Arteries, veins, capillaries

Some numbers

There are more than 95 thousand kilometers of blood vessels in the body of a healthy adult. More than seven thousand liters of blood are pumped through them every day. The size of the blood vessels varies from 25 mm
(aortic diameter)
to eight microns
(capillary diameter).

Down with atherosclerosis!

Atherosclerosis is one of the most common vascular diseases.

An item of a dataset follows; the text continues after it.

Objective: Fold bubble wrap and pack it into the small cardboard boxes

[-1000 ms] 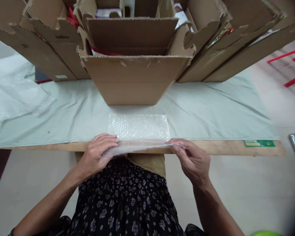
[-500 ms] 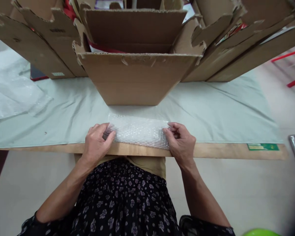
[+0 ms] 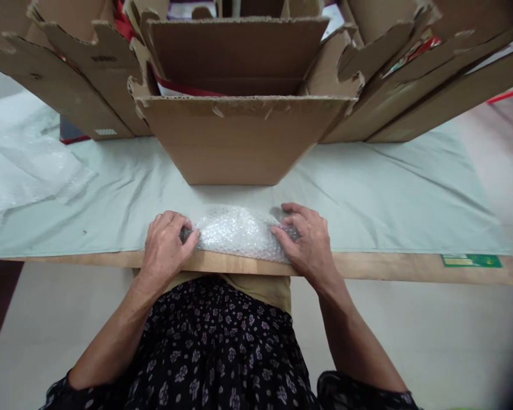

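A clear piece of bubble wrap [image 3: 237, 233] lies at the front edge of the table, bowed upward in its middle. My left hand [image 3: 166, 242] pinches its left end between thumb and fingers. At the right end, my right hand [image 3: 305, 236] grips the wrap with the thumb and curled fingers, while the index finger stretches out over the cloth. Whether anything is inside the wrap, I cannot tell.
An open cardboard box [image 3: 243, 139] stands just beyond the wrap, with more cardboard boxes [image 3: 81, 94] on both sides. Loose bubble wrap [image 3: 29, 165] lies at the left on the pale green cloth [image 3: 393, 199]. A green card [image 3: 472, 261] is at the right edge.
My right hand has moved a little to the left with its end of the bubble wrap, and its index finger has lifted away. The wrap, flatter before, now bulges in the middle.
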Tool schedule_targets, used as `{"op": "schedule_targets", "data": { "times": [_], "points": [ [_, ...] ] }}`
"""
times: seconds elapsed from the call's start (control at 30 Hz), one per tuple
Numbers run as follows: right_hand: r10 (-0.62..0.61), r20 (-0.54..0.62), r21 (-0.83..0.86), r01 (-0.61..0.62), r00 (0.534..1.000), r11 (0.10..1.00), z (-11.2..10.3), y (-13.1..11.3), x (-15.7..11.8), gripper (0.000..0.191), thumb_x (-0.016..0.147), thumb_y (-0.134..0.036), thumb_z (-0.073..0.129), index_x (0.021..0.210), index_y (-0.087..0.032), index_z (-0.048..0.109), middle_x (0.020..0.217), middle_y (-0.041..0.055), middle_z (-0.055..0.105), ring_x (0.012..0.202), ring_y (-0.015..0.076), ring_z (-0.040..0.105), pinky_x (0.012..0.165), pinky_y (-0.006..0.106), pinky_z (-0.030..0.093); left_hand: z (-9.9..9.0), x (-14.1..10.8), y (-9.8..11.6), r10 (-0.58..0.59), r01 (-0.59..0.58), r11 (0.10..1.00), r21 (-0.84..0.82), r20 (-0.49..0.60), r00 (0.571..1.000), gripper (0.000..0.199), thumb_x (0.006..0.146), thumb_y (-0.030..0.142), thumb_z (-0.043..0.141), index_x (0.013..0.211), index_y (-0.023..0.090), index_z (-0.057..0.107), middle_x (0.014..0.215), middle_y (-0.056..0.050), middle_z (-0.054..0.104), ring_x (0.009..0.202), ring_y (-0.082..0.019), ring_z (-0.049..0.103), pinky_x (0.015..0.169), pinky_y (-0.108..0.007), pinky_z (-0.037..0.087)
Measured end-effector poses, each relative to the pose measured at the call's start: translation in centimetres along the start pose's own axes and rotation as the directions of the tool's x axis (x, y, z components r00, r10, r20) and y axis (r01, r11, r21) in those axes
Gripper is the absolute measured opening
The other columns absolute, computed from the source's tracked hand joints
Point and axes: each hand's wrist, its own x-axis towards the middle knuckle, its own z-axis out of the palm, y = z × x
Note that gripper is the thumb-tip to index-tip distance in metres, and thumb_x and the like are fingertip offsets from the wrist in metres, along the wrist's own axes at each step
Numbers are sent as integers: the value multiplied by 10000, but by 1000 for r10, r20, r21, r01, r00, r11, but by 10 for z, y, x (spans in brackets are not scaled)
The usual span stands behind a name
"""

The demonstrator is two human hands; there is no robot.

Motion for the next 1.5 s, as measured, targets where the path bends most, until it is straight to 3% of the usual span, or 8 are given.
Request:
{"op": "schedule_targets", "data": {
  "times": [0.13, 0.27, 0.67, 0.83, 0.97, 1.1, 1.23, 1.5],
  "points": [
    [120, 56, 265, -131, 991, 955, -20, -23, -16, 137, 953, -340, 676, 1026, -225, 669, 916, 27, 739, 817, 178, 707, 745, 309, 560, -14, 0, 0, -128, 127, 973, -191, 5, 992, 126, 883, 337, 619, 861, 213, 633, 857, -33, 716, 792, -199, 657, 764, -348, 540],
    [140, 279, 433, -255, 950, 865, -24, -50, -43, 503, 963, -303, 669, 1453, -232, 583, 903, 17, 728, 761, 152, 696, 707, 278, 588, -30, 10, -8, -200, 192, 946, -261, -2, 980, 223, 868, 325, 634, 1048, 203, 683, 853, -11, 726, 730, -160, 650, 645, -274, 524],
    [65, 436, 548, -322, 898, 772, 18, -85, -100, 364, 994, -267, 597, 1330, -270, 737, 1229, 69, 781, 1091, 206, 753, 947, 354, 630, 17, 67, 4, 279, -277, 956, -101, 7, 960, 319, 926, 169, 606, 1220, 150, 727, 1105, -115, 776, 1035, -283, 710, 955, -469, 568],
    [100, 459, 588, -386, 883, 711, 16, -84, -97, 261, 988, -285, 602, 1148, -226, 799, 1073, 71, 804, 993, 197, 763, 880, 320, 626, 3, 36, 14, 363, -384, 911, -149, -150, 920, 253, 967, 173, 603, 1187, 175, 728, 1114, -105, 753, 1083, -279, 673, 967, -490, 548],
    [108, 532, 638, -481, 840, 601, 12, -83, -93, 248, 967, -350, 646, 1121, -225, 794, 1046, 69, 806, 946, 204, 758, 872, 346, 621, -12, -9, 15, 492, -442, 792, -420, 10, 871, 240, 980, 115, 591, 1165, 202, 716, 1015, -52, 781, 1025, -218, 690, 943, -425, 560],
    [63, 627, 733, -615, 776, 291, 15, -85, -90, 357, 921, -507, 708, 1148, -241, 780, 911, 52, 783, 748, 193, 719, 709, 341, 608, -12, -34, 7, 434, -296, 774, -559, 128, 892, 272, 1016, 232, 562, 1252, 219, 696, 1050, -79, 787, 1083, -254, 692, 970, -462, 557],
    [115, 523, 847, -530, 844, 41, 25, -92, -75, 649, 898, -629, 659, 1409, -231, 629, 1280, 160, 739, 1131, 310, 732, 845, 443, 632, -13, -41, -3, 352, -111, 703, -702, 208, 913, 557, 1072, 443, 419, 1586, 230, 439, 1286, -156, 742, 1243, -307, 668, 1072, -527, 539],
    [199, 542, 826, -561, 817, 52, 36, -105, -59, 793, 994, -416, 595, 1670, -285, 202, 1582, 182, 533, 1422, 290, 583, 999, 457, 616, 3, -50, 9, 140, -163, 872, -461, -83, 987, 638, 1021, 203, 595, 1618, 221, 372, 966, -38, 723, 1005, -201, 692, 976, -387, 571]
  ]
}}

It is characterized by the formation of fatty plaques on the walls of the arteries. Find out how to prevent atherosclerosis.

Blood vessel diseases

• The most dangerous vascular diseases that pose a threat to life: aneurysm of the abdominal and thoracic aorta, arterial hypertension, coronary artery disease, stroke, renal vascular diseases, atherosclerosis of the carotid arteries.
• Vascular diseases of the legs are a group of diseases that lead to impaired blood circulation in the vessels, pathologies of the vein valves, and blood clotting disorders.
• Atherosclerosis of the lower extremities - a pathological process affects large and medium-sized vessels (aorta, iliac, popliteal, femoral arteries), causing them to narrow. As a result, the blood supply to the extremities is disrupted, severe pain appears, and the patient’s performance is impaired.
• Varicose veins are a disease that results in dilation and lengthening of the veins of the upper and lower extremities, thinning of their walls, and the formation of varicose nodes. The changes that occur in the vessels are usually persistent and irreversible. Varicose veins are more common in women - in 30% of women after 40 and only 10% of men of the same age. (

What types of vessels are there?

All vessels in the human body can be divided into arteries, veins and capillaries
.
Despite the difference in size, all vessels are constructed approximately the same. The inside of their walls are lined with flat cells - endothelium. With the exception of capillaries, all vessels contain tough and elastic collagen fibers and smooth muscle fibers that can contract and dilate in response to chemical or nerve stimuli. Arteries
carry oxygen-rich blood from the heart to tissues and organs.
This blood is bright red
, which is why all the arteries appear red.
Blood moves through the arteries with great force, which is why their walls are thick and elastic. They are composed of a large amount of collagen, which allows them to withstand blood pressure. The presence of muscle fibers helps turn the intermittent blood supply from the heart into a continuous flow to the tissues. As they move away from the heart, the arteries begin to branch, and their lumen becomes thinner and thinner. The thinnest vessels that deliver blood to every corner of the body are capillaries
.
Unlike arteries, their walls are very thin, so oxygen and nutrients can pass through them into the cells of the body. This same mechanism allows waste products and carbon dioxide to move from cells into the bloodstream. The capillaries through which oxygen-poor blood flows are collected into thicker vessels - veins
.
Due to the lack of oxygen, venous blood is darker
than arterial blood, and the veins themselves appear bluish. Through them, blood flows to the heart and from there to the lungs to be enriched with oxygen. Vein walls are thinner than arterial walls because venous blood does not create as much pressure as arterial blood.

What are blood vessels?

Vessels are tube-like formations that extend throughout the human body and through which blood moves. The pressure in the circulatory system is very high because the system is closed. Through this system, blood circulates quite quickly.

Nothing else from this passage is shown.